While it remains to be seated under the rumor tag, kopite7kimi, acknowledged a miscalculation in their earlier analysis, having incorrectly applied the L2 cache and memory controller ratio from the Ada Lovelace architecture to the Blackwell series, leading to the erroneous 512-bit interface assumption for the GB202.
@kopite7kimi
I think I probably made an empirical mistake. I mistakenly applied the ratio of Ada Lovelace's L2 and MC to Blackwell.
Emerging details suggest that the GB202 may incorporate GDDR7 memory, a step up from the existing GDDR6X, as per Micron's planned production timeline. GDDR7 is anticipated to offer a maximum bandwidth of 32Gbit/s per pin, which would mark a significant improvement over the 24Gbit/s maximum of GDDR6X. With a 384-bit bus, this new GPU could see bandwidths exceeding 1.5TB/s.

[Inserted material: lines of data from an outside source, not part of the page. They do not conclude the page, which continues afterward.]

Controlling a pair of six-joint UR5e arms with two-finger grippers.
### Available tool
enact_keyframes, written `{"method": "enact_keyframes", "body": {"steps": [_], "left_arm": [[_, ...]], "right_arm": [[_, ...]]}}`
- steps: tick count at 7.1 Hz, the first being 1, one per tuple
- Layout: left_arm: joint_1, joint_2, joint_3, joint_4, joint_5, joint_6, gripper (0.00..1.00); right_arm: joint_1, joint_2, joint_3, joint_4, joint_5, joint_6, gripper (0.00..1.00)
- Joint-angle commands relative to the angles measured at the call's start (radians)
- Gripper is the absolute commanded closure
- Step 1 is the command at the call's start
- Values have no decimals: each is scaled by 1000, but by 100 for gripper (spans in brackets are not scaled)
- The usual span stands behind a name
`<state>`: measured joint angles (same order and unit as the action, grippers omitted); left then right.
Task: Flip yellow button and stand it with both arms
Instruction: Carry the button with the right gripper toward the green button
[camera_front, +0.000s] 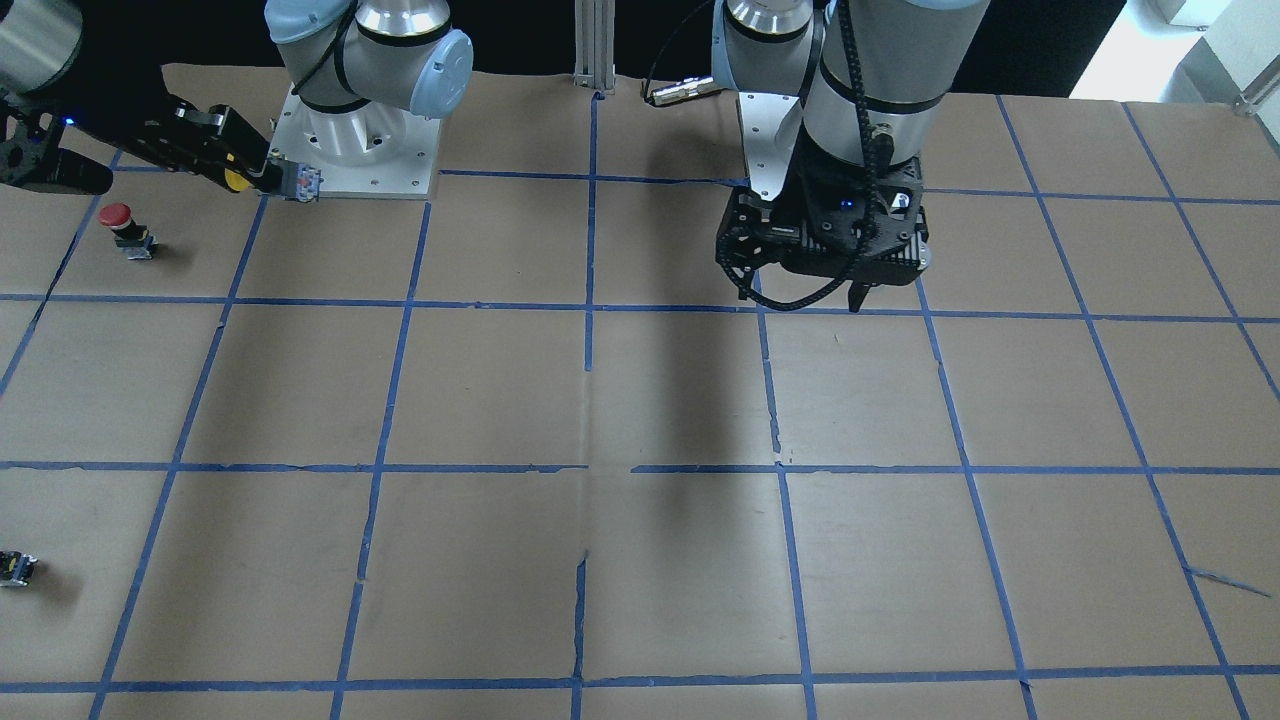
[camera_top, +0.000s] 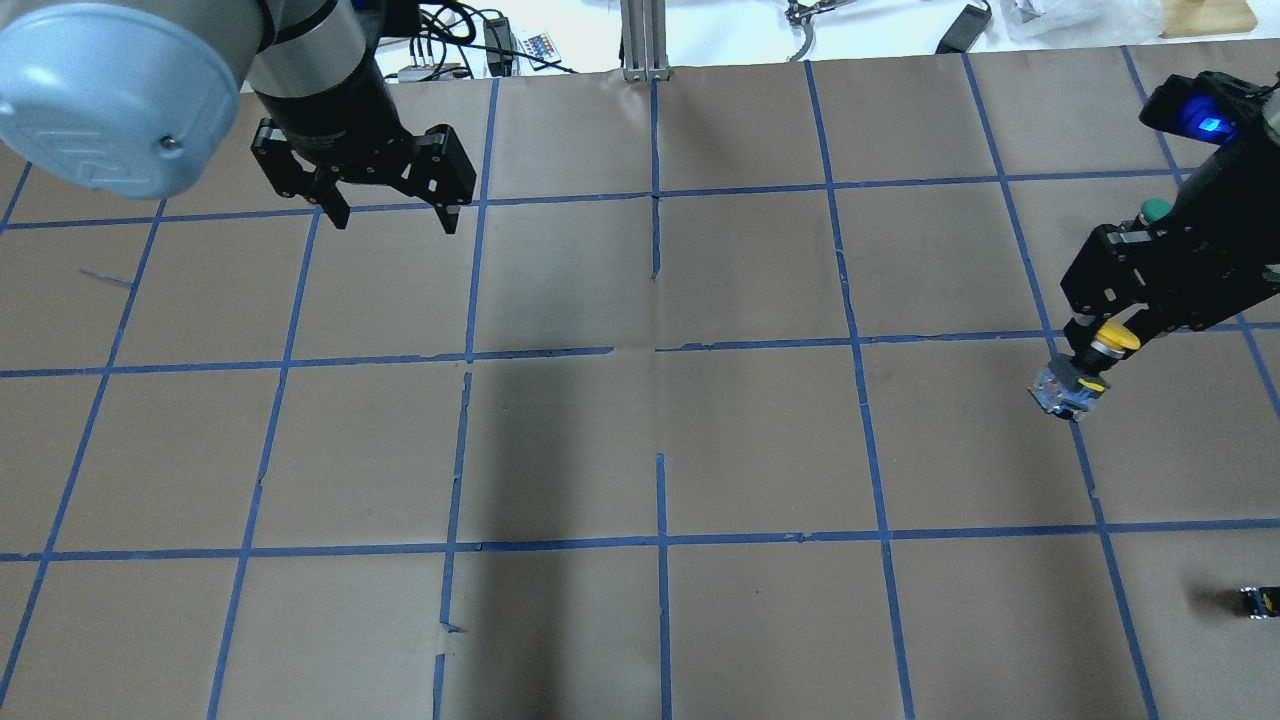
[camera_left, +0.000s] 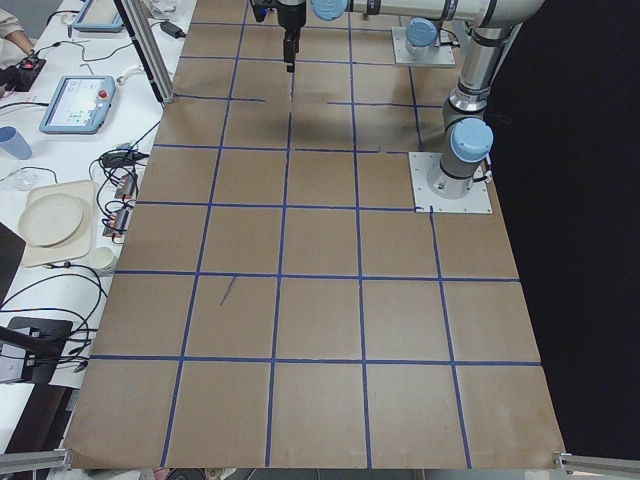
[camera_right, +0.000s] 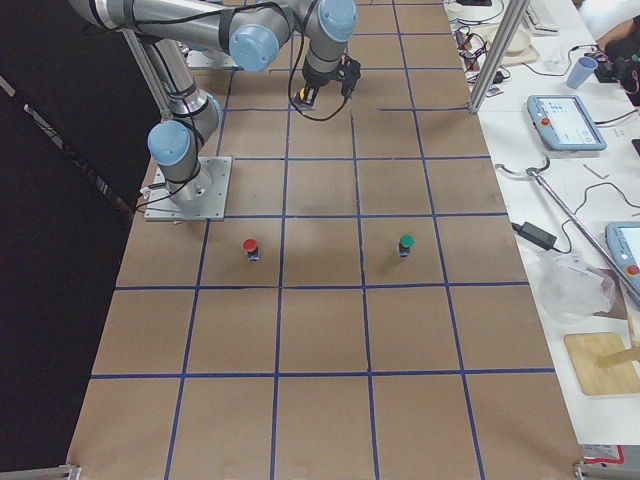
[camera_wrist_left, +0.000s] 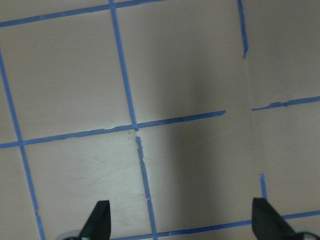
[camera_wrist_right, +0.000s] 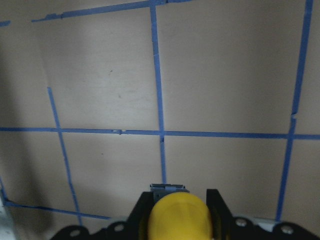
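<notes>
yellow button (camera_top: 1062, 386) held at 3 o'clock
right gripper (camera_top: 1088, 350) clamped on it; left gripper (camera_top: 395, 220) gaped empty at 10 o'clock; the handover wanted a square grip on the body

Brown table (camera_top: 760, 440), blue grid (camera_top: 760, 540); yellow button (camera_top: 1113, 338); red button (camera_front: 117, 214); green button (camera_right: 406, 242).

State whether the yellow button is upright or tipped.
Tipped: the yellow button sits slanted in the right gripper, clamped at its cap.
</notes>
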<state>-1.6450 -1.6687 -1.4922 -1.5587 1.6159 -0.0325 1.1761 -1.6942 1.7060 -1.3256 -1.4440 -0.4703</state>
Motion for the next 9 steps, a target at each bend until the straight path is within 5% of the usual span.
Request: {"method": "enact_keyframes", "body": {"steps": [1, 4, 6, 9], "left_arm": [[13, -8, -3, -8, -40, -155, 0], [-33, 16, 9, 0, -59, -153, 0], [-39, 14, -9, 0, -39, -153, 0], [-39, 1, -6, 3, -33, -153, 0]], "right_arm": [[-32, 1, 75, -218, -97, -356, 92], [-183, 1, 213, -496, -86, -904, 92], [-283, 7, 292, -610, 17, -1228, 92], [-332, 175, 291, -800, 83, -1593, 92]]}}
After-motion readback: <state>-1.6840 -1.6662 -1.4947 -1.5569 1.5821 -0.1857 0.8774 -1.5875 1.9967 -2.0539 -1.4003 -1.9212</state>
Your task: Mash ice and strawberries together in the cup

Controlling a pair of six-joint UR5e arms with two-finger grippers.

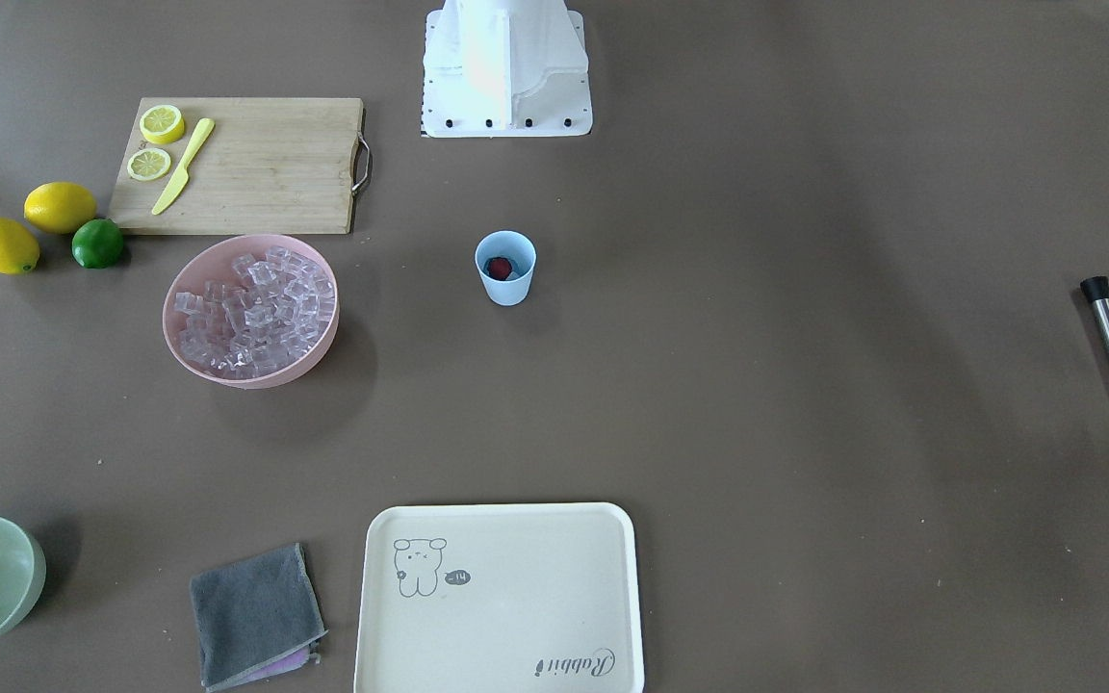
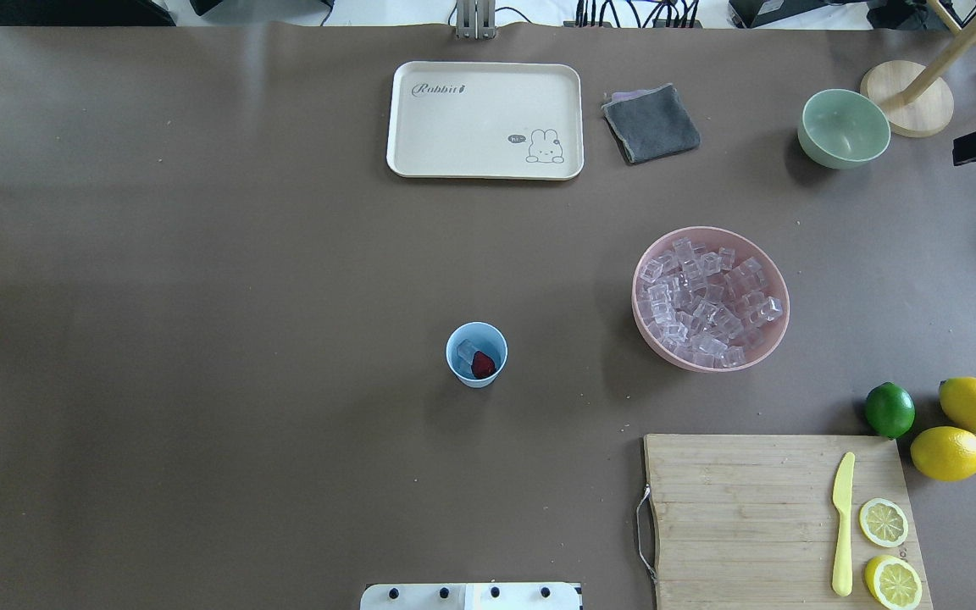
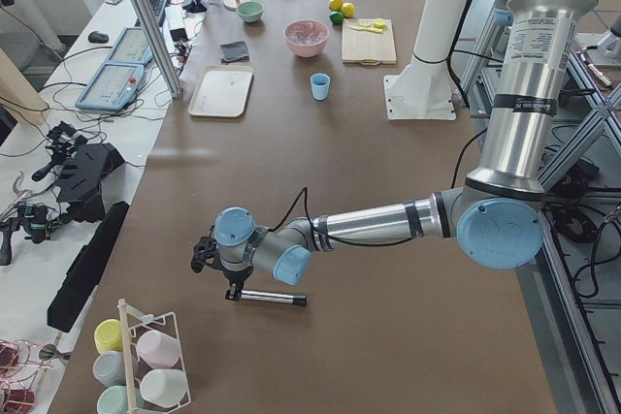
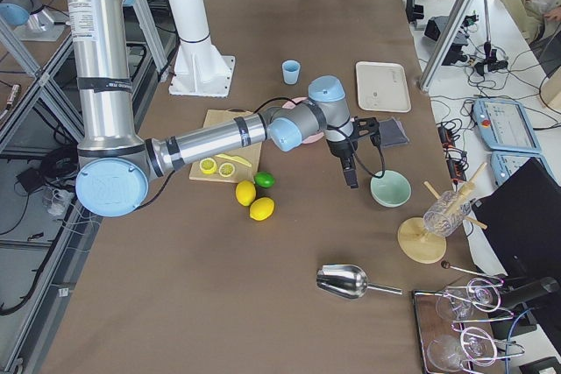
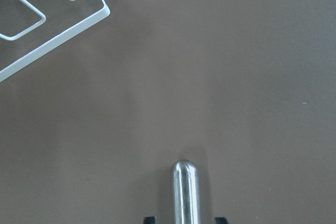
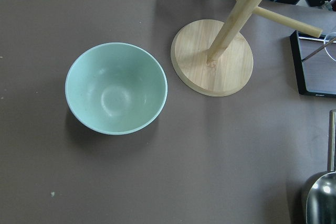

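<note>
Premises are presenting as a robotics laboratory. A white pedestal [image 3: 437, 26] is standing bolted at the edge of a long worktop [image 3: 388, 278] that is lying under a brown sheet. A jointed industrial left arm [image 3: 378, 223] and right arm [image 4: 206, 140] are reaching over that worktop. Beside the worktop, aluminium posts [image 3: 146, 16] are rising and teach pendants [image 3: 110, 86] are lying on a side bench. Cables [image 2: 623, 13] are trailing past the worktop's far edge.
</note>
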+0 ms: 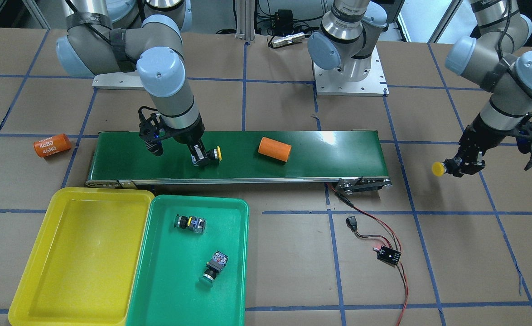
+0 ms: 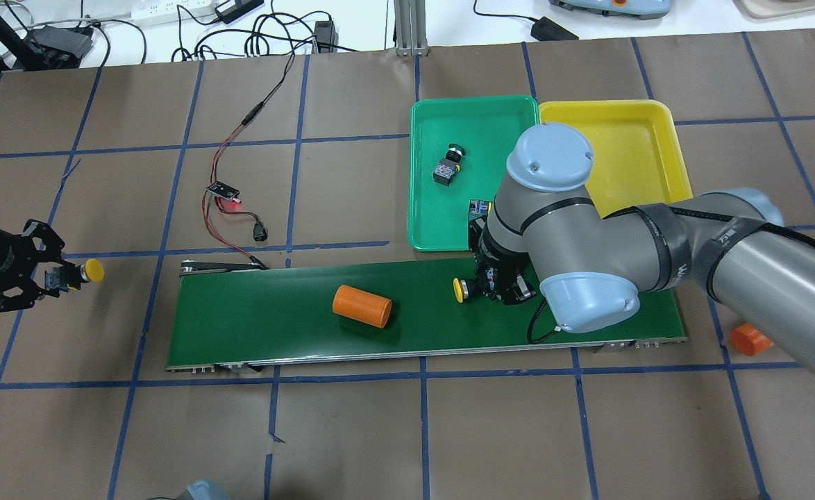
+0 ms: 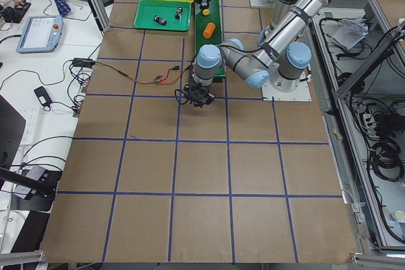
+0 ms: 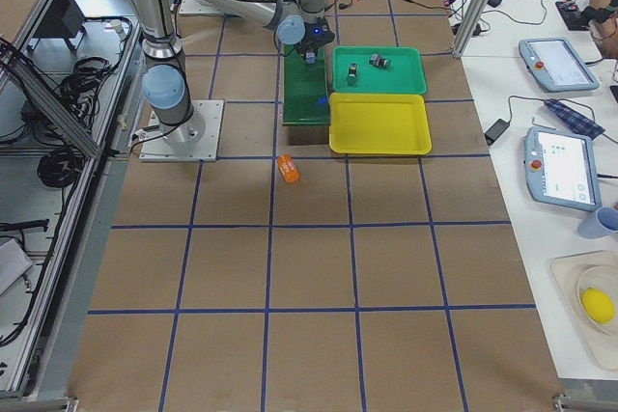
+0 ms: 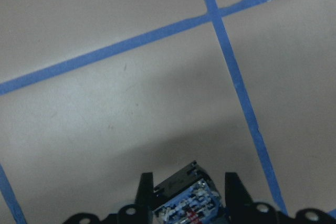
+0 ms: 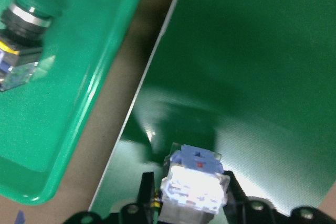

On the computational front, the GB202 is reported to potentially feature up to 24,576 CUDA cores, outstripping the AD102's core count found in the RTX 4090. This indicates a notable enhancement in processing power. The manufacturing process for the GB202 is expected to be TSMC's 3nm technology, though the exact variant is yet to be confirmed.
With the transition to a 384-bit memory bus, earlier conjectures pointed towards the continued use of GDDR6X. However, the shift to GDDR7 could deliver a significant throughput increase, marking a technological leap forward. For example, leveraging Micron's 32GT/s 16 Gb chips could result in a bandwidth of approximately 1.536 TB/s, a substantial gain over the RTX 4090's bandwidth of 1.008 TB/s. Memory capacity for the highest-end model within this GPU line is expected to remain at 24 GB.
Further specifics about Nvidia's GB202 GPU are anticipated to be disclosed in the coming months, possibly at the GTC event scheduled for March next year.